“This is an emergency!” Spike Lee proclaims at the outset of his latest feature. There is an anger coursing through Chi-Raq that hasn’t been felt in the director’s work for some time; as passionate as it is preachy – and not to its detriment – this intelligent satire is a fist-pumping address to the nation on gun violence, and Lee’s best film in years.

While the “No peace, no pussy!” chorus chanted by Lysistrata and her followers might initially seem reductive in its depiction of female agency, it is through this threat to withhold sex from the warring gang members that the real target of Lee’s film comes into view. In the end, Chi-Raq is just as concerned with gun control as it is with confronting the destabilising and violent effects that hyper-masculinity and its associated codes of urban conduct have on the terrifying mortality rate of the nation’s less privileged black youth.

Since Lee’s debut, She’s Gotta Have It, there has always been a musicality to Lee’s dialogue, but in his retelling of Aristophanes’ Lysistrata Lee goes further to fuse together urban patois with iambic pentameter to find vibrant poetry in the seeming contradiction. The striking dialogue – delivered with conviction by the all-round great cast – points to the timelessness of the themes while working reflexively to draw attention to a fundamental lack of representation in particular artistic spheres, a conscious device echoing the same anger that fuelled the #OscarsSoWhite campaign in which Lee was a key player.

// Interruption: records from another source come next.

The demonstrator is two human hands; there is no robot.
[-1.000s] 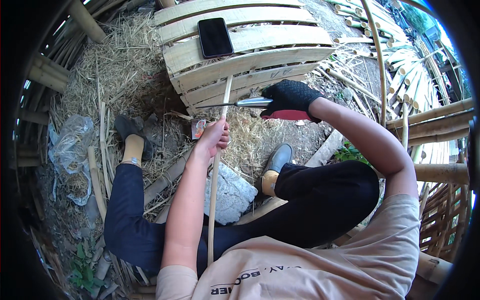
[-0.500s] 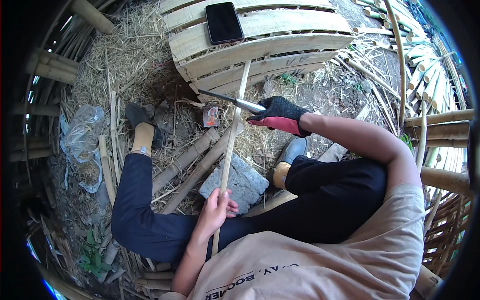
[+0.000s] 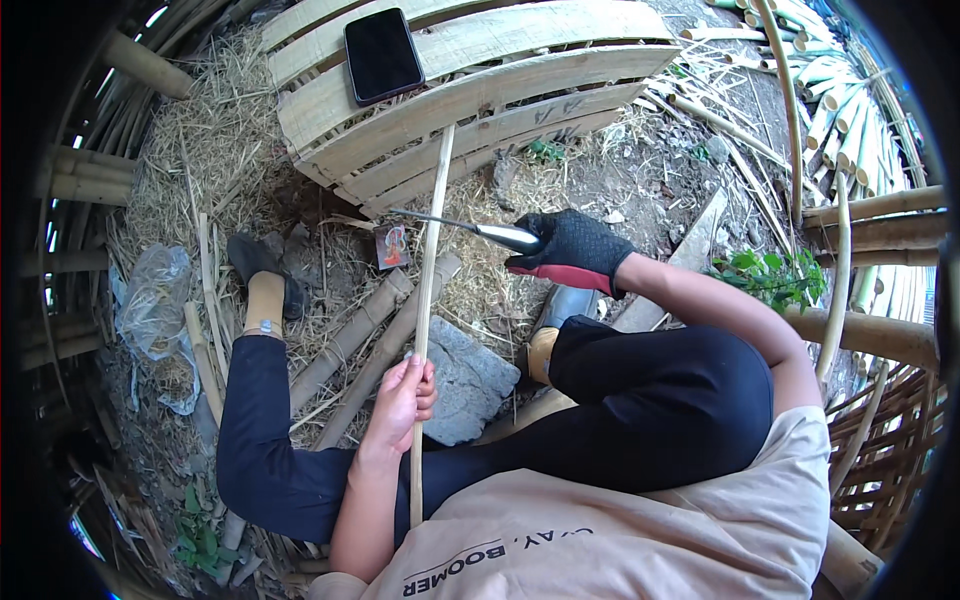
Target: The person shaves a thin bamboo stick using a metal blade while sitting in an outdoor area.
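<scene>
My bare left hand [image 3: 400, 402] is closed round the lower part of a long, pale bamboo strip [image 3: 429, 280]. The strip runs upward from my lap, and its far end overlaps the side of a wooden crate. In a black and red glove, my right hand [image 3: 572, 252] grips the handle of a knife [image 3: 507, 237]. Its thin dark blade points left and crosses the strip at mid-length; whether the edge touches the strip I cannot tell. Beneath the strip, near my left hand, lies a grey stone block [image 3: 463, 385].
A black phone [image 3: 384, 57] lies on the slatted crate [image 3: 540, 45]. Cut bamboo pieces [image 3: 352, 340] and a small printed packet [image 3: 391, 246] lie between my feet. Clear plastic [image 3: 155, 300] is at left, with stacked bamboo poles [image 3: 850, 110] at far right.
The view has shifted, so the crate and phone appear further left. My left fingers have closed more fully round the strip. The knife still crosses it, its blade now nearer level.
</scene>
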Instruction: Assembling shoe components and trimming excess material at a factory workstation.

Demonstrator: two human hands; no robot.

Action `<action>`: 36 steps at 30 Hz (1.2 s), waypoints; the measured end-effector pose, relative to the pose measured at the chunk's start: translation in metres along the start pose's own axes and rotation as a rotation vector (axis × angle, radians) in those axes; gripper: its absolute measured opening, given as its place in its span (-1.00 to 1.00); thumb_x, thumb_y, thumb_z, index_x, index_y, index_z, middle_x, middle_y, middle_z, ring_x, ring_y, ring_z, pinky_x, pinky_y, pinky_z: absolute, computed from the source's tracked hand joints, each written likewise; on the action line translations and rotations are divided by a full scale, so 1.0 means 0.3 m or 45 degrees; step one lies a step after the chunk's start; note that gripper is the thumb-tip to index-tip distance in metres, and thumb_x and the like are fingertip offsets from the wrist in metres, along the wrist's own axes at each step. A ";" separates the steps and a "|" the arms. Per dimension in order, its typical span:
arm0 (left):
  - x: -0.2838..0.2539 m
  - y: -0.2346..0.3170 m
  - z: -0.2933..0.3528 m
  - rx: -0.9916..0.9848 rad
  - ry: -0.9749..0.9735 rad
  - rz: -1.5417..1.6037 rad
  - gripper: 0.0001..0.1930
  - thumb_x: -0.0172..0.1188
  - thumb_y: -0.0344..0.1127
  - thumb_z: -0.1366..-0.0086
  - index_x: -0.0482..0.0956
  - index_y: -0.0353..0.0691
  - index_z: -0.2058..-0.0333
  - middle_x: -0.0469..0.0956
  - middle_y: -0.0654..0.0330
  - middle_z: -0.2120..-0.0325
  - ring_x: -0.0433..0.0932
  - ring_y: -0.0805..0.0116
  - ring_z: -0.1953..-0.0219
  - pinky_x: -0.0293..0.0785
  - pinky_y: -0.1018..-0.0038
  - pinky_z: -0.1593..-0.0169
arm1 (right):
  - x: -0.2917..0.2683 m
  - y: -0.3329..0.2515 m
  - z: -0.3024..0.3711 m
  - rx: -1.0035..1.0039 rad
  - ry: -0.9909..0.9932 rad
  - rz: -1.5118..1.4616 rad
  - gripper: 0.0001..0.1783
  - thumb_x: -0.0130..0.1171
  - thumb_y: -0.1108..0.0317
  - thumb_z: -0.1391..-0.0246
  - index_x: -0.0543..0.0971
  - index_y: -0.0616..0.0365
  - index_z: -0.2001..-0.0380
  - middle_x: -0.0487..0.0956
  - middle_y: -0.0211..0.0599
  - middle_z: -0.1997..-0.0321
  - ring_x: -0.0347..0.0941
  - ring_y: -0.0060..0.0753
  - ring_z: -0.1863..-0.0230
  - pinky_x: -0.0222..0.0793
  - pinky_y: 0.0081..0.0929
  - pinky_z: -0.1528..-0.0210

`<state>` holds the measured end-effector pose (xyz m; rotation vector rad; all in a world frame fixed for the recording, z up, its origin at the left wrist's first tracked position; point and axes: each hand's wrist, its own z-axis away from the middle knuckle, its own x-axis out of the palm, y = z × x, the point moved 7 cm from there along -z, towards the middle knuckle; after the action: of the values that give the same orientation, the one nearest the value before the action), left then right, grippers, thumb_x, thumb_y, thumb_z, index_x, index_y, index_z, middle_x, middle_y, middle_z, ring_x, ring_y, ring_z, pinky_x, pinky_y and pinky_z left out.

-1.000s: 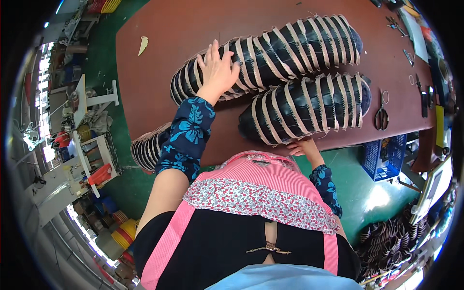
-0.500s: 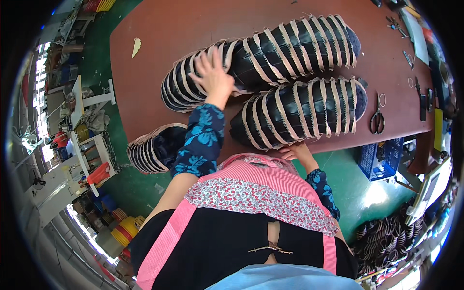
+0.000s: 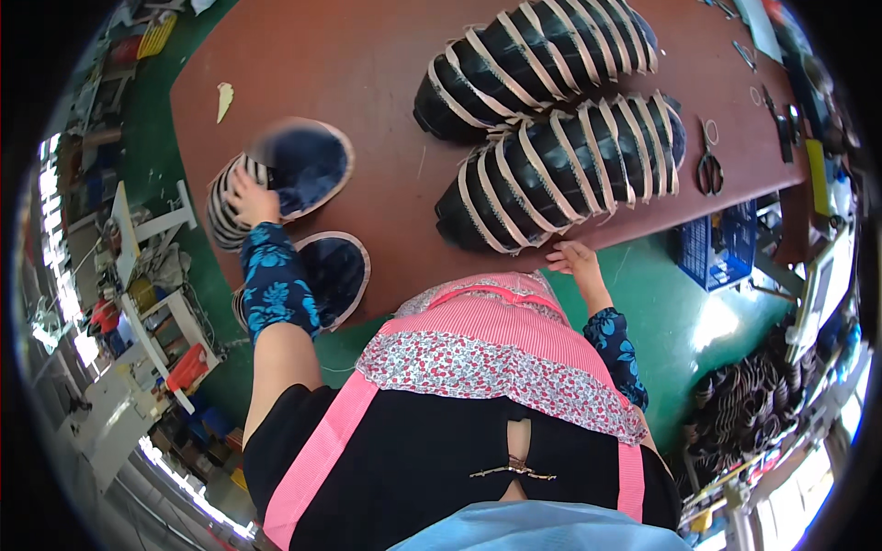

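My left hand (image 3: pixel 250 197) is closed over a short stack of nested black shoe uppers (image 3: pixel 222 204) with beige edging, at the table's left. The front upper shows a dark blue fuzzy lining and is blurred at its far rim. Another short stack of shoe uppers (image 3: pixel 333 280) lies nearer me, partly hidden by my left sleeve. Two longer stacks lie at the right, a far row of shoe uppers (image 3: pixel 537 69) and a near row of shoe uppers (image 3: pixel 570 174). Beside the near row, at the table edge, my right hand (image 3: pixel 577 261) is empty, its fingers loosely apart.
The reddish-brown table (image 3: pixel 386 211) has its edge close before me. Black-handled scissors (image 3: pixel 709 173) lie at its right, with more tools beyond. A blue plastic crate (image 3: pixel 721 248) stands below the right edge. A pale scrap (image 3: pixel 224 101) lies at the far left.
My left hand has moved left with the short stack, which was at the left end of the far row and now lies apart from it. My right hand stays by the table edge.
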<state>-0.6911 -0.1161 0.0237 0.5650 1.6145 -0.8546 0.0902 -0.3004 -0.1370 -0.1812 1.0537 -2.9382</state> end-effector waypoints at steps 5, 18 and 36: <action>-0.180 0.429 0.028 0.314 0.088 0.256 -0.03 0.59 0.07 -0.27 0.39 -0.37 -0.49 0.48 -0.12 -0.48 0.36 -0.29 -0.55 0.32 -0.30 -0.52 | -0.140 0.197 0.127 0.009 0.320 0.137 -0.60 0.21 0.09 -0.59 0.76 0.17 -0.15 0.87 -0.21 0.01 0.80 -0.39 0.15 0.63 -0.43 0.03; -0.312 1.500 0.665 0.593 -0.126 0.974 0.15 0.40 0.11 -0.37 -0.09 -0.07 -0.74 0.02 -0.32 -0.68 -0.07 -0.42 -0.72 -0.26 -0.55 -0.64 | -0.438 0.312 0.107 -0.035 0.361 0.805 -0.66 0.34 0.13 -0.38 0.85 0.18 0.06 0.86 -0.21 0.23 0.80 -0.31 0.18 0.71 -0.25 0.03; -0.648 2.024 0.818 0.474 -0.155 0.566 0.13 0.15 0.62 -0.45 0.36 -0.35 -0.56 0.09 -0.36 -0.67 -0.13 -0.34 -0.75 -0.28 -0.30 -0.71 | -1.736 0.178 -0.278 0.305 0.425 -0.827 -0.17 0.06 -0.42 -0.58 0.54 0.18 -0.36 0.68 -0.16 -0.34 0.63 -0.11 -0.24 0.56 -0.04 -0.33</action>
<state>-0.0388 0.0836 0.0593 1.0676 1.1579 -0.8333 0.5967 -0.2613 -0.2890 -0.0278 0.7552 -3.7579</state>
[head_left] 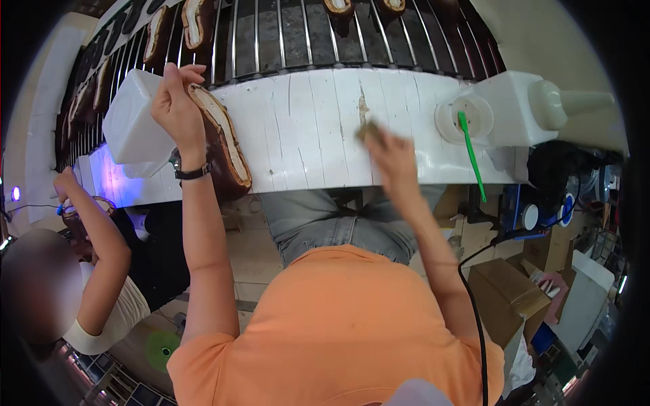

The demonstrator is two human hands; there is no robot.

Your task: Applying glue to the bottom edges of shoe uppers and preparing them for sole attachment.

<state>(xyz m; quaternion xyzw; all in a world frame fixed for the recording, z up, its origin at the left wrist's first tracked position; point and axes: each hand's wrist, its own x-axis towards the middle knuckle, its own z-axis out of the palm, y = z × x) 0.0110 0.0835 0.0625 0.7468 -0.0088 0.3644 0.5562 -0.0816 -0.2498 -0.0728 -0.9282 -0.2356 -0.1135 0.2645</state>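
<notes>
The shoe point(238, 157) lies left of centre in the frame, the left hand point(179, 108) at its upper end; whether that grips, I cannot tell. Right of centre, the right hand point(394, 162) is closed on a blurred brown piece point(369, 135) over the tabletop point(305, 128). Best steady the shoe by its sides, fingers off its pale face.

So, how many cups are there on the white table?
1: a clear cup, to the right of the right hand, with a green stick in it. Others may be hidden.
</notes>
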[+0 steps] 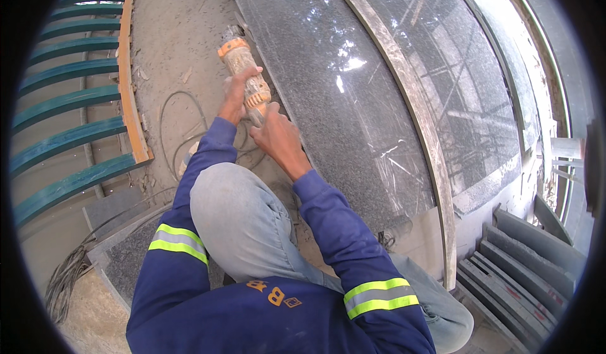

Utterly unafraid to point its finger, Chi-Raq is nothing less than a rousing success. Spike Lee is back to spit venom at the institutions that have failed to address the gun violence that plagues the nation; there is no question that you will feel the heat of the emergency.

RATING: 4/5


INFORMATION

CAST: Nick Cannon, Teyonah Parris, Wesley Snipes, Samuel L. Jackson, John Cusack

DIRECTOR: Spike Lee

WRITER: Spike Lee

SYNOPSIS: After the murder of a child, a group of women form an organisation to stop the violence, vowing to deny their men sex until they cease the gang warfare.

Chi-Raq was reviewed as part of One Room With A View’s coverage of the 66th Berlinale Film Festival, which runs 11-21 February 2016.